▸ WHAT IS BEING ASKED
The answer must be a bare number: the count of lines below that contain "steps".

▸ Stored entries
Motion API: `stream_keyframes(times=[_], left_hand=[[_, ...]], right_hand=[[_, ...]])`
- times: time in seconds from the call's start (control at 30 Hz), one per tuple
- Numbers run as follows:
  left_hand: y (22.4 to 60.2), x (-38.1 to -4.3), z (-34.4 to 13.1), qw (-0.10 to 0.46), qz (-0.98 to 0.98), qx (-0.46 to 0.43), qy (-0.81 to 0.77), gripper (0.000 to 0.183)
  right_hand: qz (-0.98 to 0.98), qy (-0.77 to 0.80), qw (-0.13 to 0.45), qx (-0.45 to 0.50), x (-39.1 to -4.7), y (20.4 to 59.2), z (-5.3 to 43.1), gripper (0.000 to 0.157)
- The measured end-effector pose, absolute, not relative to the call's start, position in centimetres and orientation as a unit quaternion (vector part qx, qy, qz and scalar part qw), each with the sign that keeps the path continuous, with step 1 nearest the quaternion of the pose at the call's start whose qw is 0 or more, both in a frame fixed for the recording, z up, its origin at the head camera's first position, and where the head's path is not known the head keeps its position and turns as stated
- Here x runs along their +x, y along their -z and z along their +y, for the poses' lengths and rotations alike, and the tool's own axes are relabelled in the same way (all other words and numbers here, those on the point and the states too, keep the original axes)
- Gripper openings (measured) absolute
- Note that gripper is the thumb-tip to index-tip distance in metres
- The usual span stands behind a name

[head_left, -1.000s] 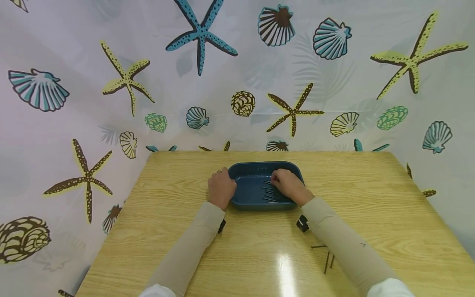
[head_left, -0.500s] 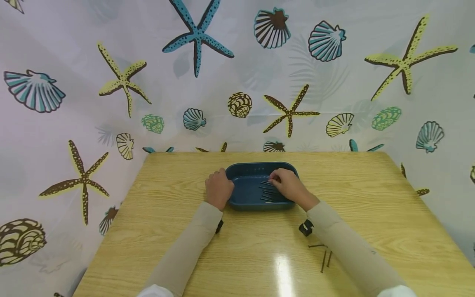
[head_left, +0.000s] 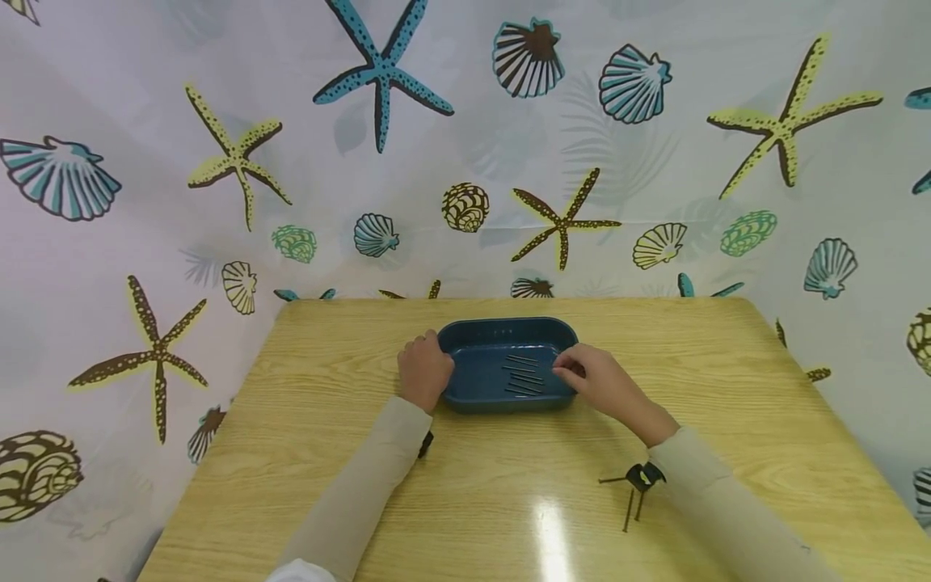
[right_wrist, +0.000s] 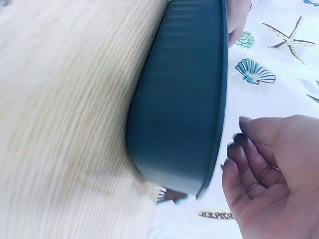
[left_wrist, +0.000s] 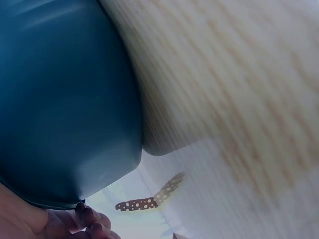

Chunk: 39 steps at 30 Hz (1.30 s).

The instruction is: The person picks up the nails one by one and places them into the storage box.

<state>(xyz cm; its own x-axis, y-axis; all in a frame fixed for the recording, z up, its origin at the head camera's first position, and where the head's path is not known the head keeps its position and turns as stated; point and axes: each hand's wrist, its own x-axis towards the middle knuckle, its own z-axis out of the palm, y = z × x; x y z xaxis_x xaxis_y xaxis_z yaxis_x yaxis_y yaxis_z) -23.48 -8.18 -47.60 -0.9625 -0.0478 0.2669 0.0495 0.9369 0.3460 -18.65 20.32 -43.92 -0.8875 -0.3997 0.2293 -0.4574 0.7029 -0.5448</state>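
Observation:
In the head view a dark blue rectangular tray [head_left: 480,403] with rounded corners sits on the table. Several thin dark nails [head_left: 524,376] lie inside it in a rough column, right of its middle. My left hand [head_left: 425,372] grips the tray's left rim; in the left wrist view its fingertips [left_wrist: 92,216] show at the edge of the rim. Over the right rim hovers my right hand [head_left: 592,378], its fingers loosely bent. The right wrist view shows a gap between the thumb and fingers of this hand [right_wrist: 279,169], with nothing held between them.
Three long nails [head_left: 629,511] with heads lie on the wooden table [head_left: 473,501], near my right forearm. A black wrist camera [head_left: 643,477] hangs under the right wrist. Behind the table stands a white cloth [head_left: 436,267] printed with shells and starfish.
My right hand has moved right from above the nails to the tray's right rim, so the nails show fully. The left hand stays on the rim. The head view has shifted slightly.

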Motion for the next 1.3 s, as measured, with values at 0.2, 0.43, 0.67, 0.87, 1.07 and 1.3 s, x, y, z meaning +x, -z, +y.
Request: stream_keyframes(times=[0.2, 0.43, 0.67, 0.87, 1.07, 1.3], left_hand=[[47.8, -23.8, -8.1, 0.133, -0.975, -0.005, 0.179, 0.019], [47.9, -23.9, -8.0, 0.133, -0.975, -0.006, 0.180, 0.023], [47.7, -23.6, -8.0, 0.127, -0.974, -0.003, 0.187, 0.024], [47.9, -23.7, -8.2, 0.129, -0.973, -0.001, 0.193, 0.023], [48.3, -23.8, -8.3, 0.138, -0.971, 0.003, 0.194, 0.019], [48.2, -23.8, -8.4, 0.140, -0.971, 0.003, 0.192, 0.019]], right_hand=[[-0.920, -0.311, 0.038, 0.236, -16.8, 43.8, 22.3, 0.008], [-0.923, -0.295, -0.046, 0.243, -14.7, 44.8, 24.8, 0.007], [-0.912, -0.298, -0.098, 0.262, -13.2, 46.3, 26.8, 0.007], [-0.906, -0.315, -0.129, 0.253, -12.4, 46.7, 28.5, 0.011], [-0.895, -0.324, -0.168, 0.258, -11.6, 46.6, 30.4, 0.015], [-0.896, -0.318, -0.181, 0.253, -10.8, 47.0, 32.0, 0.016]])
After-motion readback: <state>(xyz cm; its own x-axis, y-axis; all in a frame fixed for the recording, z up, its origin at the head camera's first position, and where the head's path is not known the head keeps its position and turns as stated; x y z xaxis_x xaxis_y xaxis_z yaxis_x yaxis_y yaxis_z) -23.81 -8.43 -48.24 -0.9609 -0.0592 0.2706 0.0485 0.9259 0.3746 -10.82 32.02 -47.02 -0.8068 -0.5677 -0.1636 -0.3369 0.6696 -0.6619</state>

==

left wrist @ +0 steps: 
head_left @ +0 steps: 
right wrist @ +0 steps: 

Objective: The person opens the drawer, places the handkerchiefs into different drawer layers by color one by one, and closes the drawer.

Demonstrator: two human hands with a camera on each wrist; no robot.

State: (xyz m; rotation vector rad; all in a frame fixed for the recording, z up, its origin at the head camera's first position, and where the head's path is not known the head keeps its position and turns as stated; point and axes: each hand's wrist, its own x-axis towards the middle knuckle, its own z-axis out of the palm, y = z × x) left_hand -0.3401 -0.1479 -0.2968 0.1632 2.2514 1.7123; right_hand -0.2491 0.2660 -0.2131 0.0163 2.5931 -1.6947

▸ RESPONSE TO THIS TASK
4